UN Secretary-General Antonio Guterres hailed the decision, describing it as “a foundational step toward global scientific understanding of AI.” He said the panel would deliver rigorous and independent scientific analysis to help all member states navigate the rapid development of AI technologies.

The 40 experts will serve three-year terms and are expected to produce impartial assessments covering AI’s technological progress as well as its economic, ethical, and social implications.

According to UN officials, members were selected from more than 2,600 candidates through an independent review process led by the International Telecommunication Union, the UN Office for Digital and Emerging Technologies, and UNESCO.

The panel includes specialists in AI, data science, high-performance computing, and linguistics, as well as figures from journalism. Among them is Nobel Peace Prize laureate Maria Ressa, and another is Melahat Bilge Demirkoz from Türkiye, a professor of high energy physics at Middle East Technical University (METU).

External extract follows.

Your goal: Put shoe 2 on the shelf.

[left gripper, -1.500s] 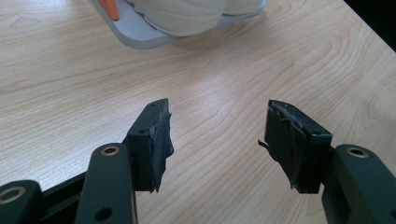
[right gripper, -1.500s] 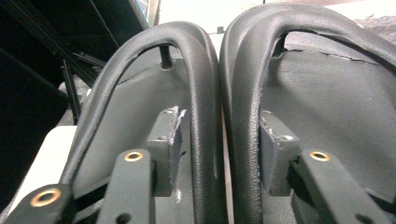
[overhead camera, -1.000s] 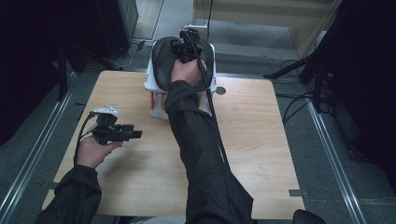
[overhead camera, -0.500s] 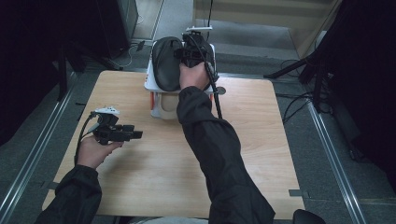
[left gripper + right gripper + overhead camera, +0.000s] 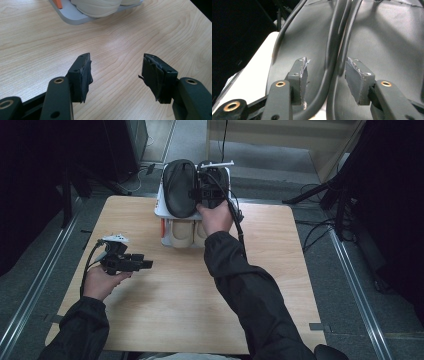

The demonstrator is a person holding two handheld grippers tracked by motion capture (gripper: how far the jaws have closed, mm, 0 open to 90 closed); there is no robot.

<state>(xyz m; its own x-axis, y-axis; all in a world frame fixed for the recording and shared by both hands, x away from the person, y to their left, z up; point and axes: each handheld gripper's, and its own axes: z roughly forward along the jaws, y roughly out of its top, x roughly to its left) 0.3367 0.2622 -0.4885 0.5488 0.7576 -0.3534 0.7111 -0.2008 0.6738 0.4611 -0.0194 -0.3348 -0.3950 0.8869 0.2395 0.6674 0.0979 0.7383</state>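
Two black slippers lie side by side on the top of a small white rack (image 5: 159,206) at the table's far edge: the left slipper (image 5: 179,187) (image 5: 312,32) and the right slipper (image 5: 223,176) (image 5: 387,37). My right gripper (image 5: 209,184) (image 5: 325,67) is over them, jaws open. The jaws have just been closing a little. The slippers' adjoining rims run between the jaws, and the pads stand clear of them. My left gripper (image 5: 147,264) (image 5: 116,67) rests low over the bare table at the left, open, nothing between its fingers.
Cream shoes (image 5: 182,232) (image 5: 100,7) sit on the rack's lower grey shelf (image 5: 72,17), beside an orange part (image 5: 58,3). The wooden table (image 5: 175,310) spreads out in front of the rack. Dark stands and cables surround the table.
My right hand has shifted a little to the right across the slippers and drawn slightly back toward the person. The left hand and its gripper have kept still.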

Two US-based academics and two representatives from China are also part of the body.

US opposition

Despite the broad international composition, the US’ Trump administration strongly opposed the initiative. Lauren Lovelace, a counselor at the US mission to the UN, called the panel “a significant overreach of the UN’s mandate and competence.” She said AI governance is not an issue for the UN to dictate and raised concerns about transparency in the panel’s selection process.

“We will not cede authority over AI to international bodies that may be influenced by authoritarian regimes,” Lovelace said, adding that the US would continue to advance AI innovation and cooperate with like-minded nations.

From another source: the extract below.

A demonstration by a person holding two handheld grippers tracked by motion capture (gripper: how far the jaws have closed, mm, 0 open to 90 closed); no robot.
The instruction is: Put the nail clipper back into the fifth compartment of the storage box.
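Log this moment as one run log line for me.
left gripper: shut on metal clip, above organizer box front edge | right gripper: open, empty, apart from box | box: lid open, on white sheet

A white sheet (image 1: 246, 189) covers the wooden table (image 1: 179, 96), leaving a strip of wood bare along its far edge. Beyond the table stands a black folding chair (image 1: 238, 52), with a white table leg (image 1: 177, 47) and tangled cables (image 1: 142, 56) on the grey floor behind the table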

Ukraine said it abstained because of the inclusion of Russian expert Andrei Neznamov, who specializes in AI regulation and ethics, citing its ongoing conflict with Russia.

Initiative rooted in ‘Pact for the Future’

The panel was first announced earlier this month by Guterres as an Independent International Scientific Panel on AI, which he described as a global effort “to serve all of humanity” amid rapid technological change.

Guterres said the initiative responds to a mandate from member states in the Pact for the Future to strengthen multilateral approaches to emerging technologies. He called it the first fully independent global scientific body dedicated to helping close the AI knowledge gap and assess its real-world impacts across economies and societies.

“AI is moving at the speed of light. No country can see the full picture alone,” Guterres said, stressing the need for shared understanding to build effective guardrails, unlock innovation for the common good, and foster cooperation.

The panel is expected to deliver its first report in time for the Global Dialogue on AI Governance this July, he said.